# Required work:
From the line containing "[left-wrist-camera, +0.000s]" through the last line of the data, both ends included, write out every line exactly; omit the pictures.

+-------+

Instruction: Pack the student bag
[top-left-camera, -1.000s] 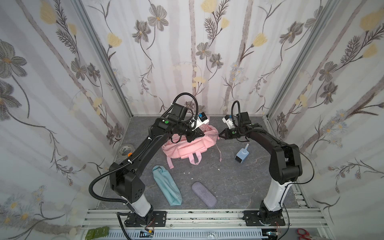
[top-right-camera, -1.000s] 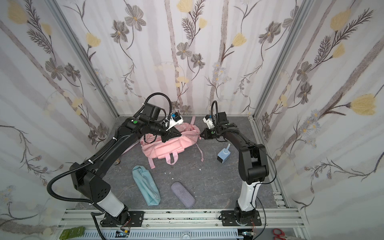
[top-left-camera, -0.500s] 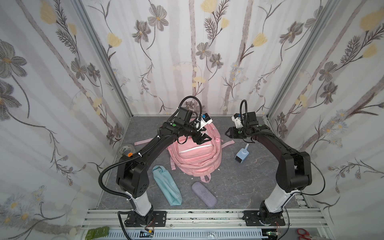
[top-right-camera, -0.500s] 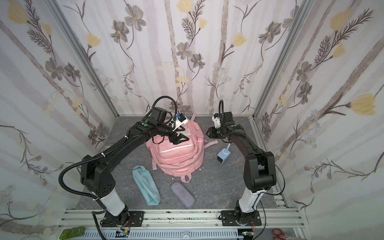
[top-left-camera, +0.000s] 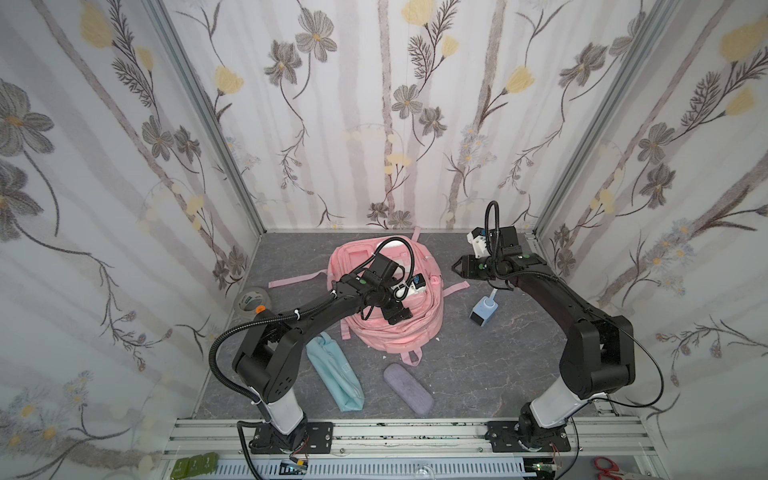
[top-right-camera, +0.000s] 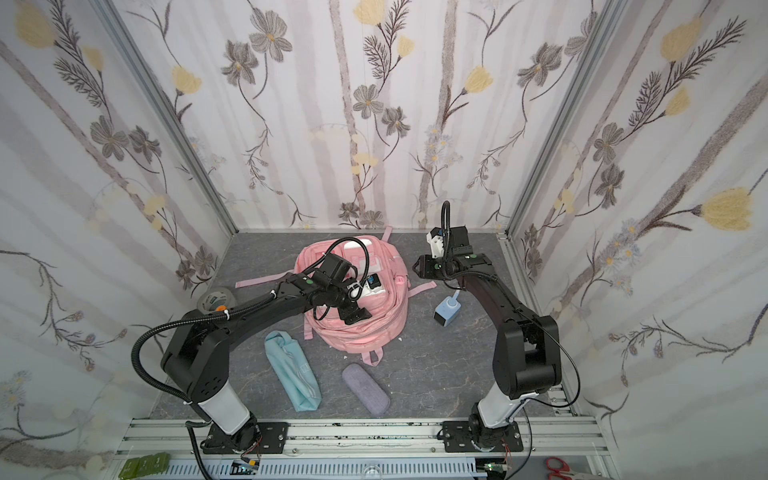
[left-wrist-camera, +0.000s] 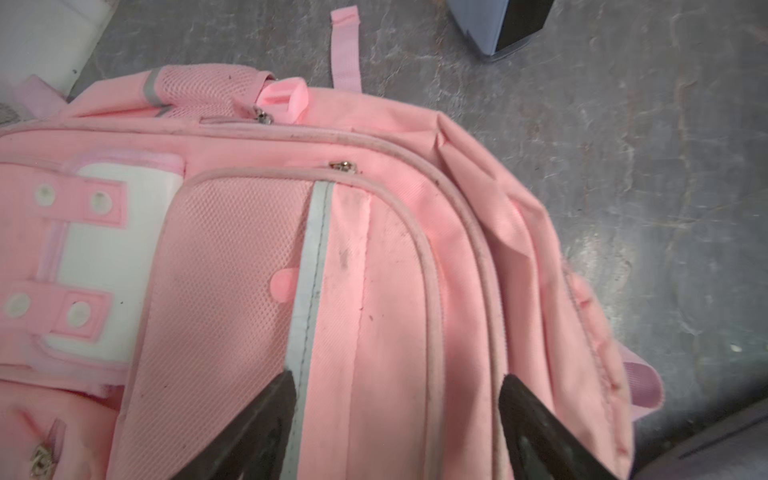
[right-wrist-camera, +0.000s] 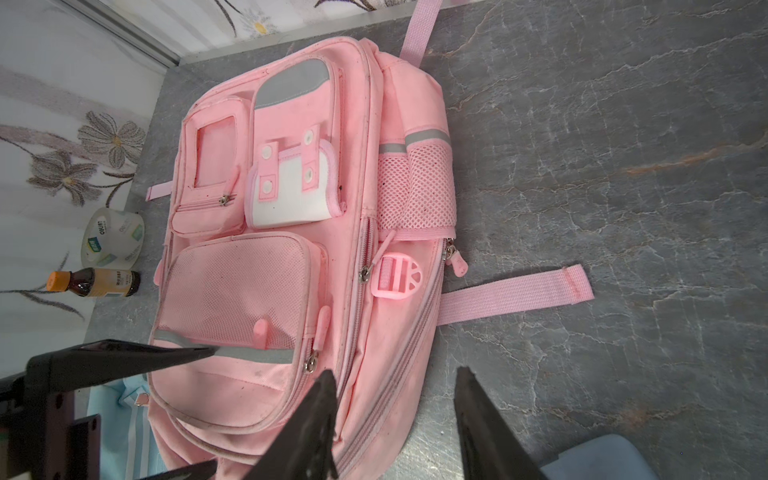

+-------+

# Solution to this exercise:
[left-wrist-camera, +0.000s] 
[right-wrist-camera, +0.000s] 

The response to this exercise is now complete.